A informação consta do relatório semanal do BNA sobre a evolução dos mercados monetário e cambial, entre 25 e 29 de setembro, e surge após os 75,7 milhões de euros e 52,7 milhões de euros disponibilizados à banca nas duas semanas anteriores.

Segundo o documento, consultado esta sexta-feira pela Lusa, as divisas vendidas – mantêm-se exclusivamente em euros há um ano e meio -, equivalentes a 57,8 milhões de dólares, cobriram essencialmente as operações de ministérios e organismos do Estado angolano (38,2 milhões de euros), bem como cartas de crédito do BNA para cobertura de operações dos setores dos Bens Alimentares (13,4 milhões de euros).

A taxa de câmbio média de referência de venda do mercado cambial primário, apurada pelo banco central no final da última semana, manteve-se inalterada nos 166,747 kwanzas por cada dólar e nos 186,301 kwanzas por cada euro, sem mexidas significativas há um ano e meio.

No mercado de rua, a única alternativa, embora ilegal, face à falta de divisas aos balcões dos bancos, cada dólar norte-americano custa à volta de 390 kwanzas.

Angola enfrenta desde finais de 2014 uma crise financeira e económica, com a forte quebra das receitas com a exportação de petróleo devido à redução da cotação internacional do barril de crude, tendo em curso várias medidas de austeridade.

Esta conjuntura levou a uma forte quebra na entrada de divisas no país e a limitações no acesso a moeda estrangeira aos balcões dos bancos, dificultando nomeadamente as importações.

Além disso, devido à suspensão de acordos com bancos estrangeiros para correspondentes bancários para compra de dólares desde 2016, a banca angolana apenas consegue comprar divisas ao BNA (euros), como explicou anteriormente o governador do banco central.

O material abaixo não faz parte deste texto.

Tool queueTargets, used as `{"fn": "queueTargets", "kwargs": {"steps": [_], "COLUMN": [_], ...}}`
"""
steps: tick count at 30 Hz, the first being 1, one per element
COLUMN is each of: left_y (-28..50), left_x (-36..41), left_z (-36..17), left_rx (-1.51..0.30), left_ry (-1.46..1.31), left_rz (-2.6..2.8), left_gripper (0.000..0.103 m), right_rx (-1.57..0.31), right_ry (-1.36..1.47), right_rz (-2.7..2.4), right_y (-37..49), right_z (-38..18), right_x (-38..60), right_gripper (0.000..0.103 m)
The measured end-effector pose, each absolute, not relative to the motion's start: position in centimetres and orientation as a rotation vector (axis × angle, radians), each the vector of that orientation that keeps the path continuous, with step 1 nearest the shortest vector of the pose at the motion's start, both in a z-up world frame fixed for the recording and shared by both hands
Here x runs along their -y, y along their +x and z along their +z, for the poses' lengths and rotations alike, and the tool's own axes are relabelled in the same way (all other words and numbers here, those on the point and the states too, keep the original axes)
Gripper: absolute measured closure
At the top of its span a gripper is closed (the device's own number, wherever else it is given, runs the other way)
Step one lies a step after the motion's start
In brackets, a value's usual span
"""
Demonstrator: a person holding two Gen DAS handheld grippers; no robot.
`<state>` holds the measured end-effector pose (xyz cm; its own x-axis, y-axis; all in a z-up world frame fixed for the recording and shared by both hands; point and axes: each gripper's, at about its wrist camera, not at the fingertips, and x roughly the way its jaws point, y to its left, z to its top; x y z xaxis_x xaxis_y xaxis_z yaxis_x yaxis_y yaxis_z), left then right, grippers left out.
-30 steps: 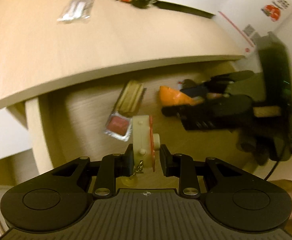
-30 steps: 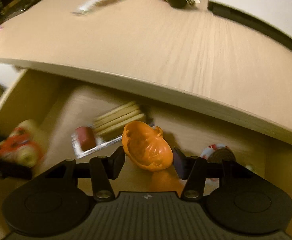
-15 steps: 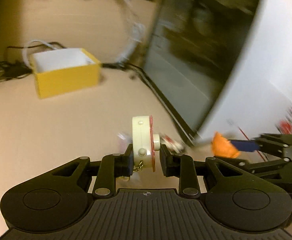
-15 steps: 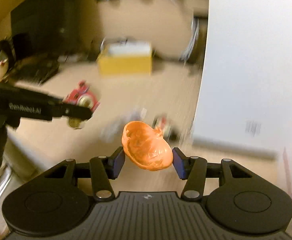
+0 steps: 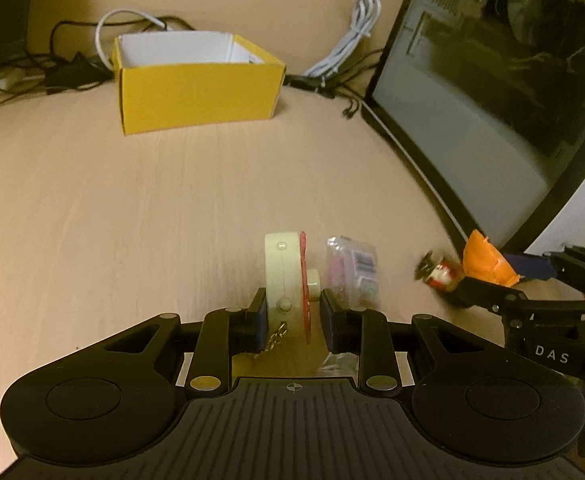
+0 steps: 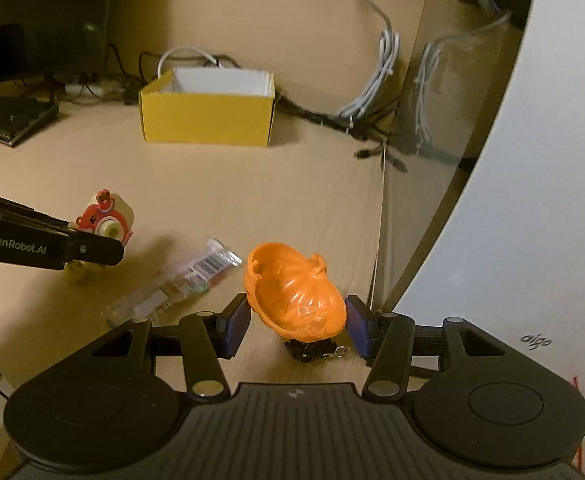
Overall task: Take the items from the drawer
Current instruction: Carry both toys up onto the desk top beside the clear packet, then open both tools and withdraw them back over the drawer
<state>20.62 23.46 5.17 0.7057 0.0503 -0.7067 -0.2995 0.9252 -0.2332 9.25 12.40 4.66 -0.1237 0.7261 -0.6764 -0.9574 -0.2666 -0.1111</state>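
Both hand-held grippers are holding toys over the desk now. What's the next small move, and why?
Probably lower both and release. The left hand-held gripper grips the cream-and-red toy and the right hand-held gripper the orange pumpkin toy above the desk, where a clear packet already lies; bare wood shows beside it.

Orange pumpkin shell [image 6: 294, 294], cream-and-red keychain toy [image 5: 288, 280], yellow box [image 5: 198, 92].
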Motion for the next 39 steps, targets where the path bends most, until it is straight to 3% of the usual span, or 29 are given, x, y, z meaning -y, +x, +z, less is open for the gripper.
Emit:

“Não poderíamos ter o azar de os bancos correspondentes deixarem de fazer operações em euros. E havia este risco. Já perdemos as operações em dólares. Se perdêssemos as operações em euros era uma catástrofe para Angola, porque Angola deixaria de importar medicamentos, alimentação e todos os outros produtos necessários”, disse Valter Filipe.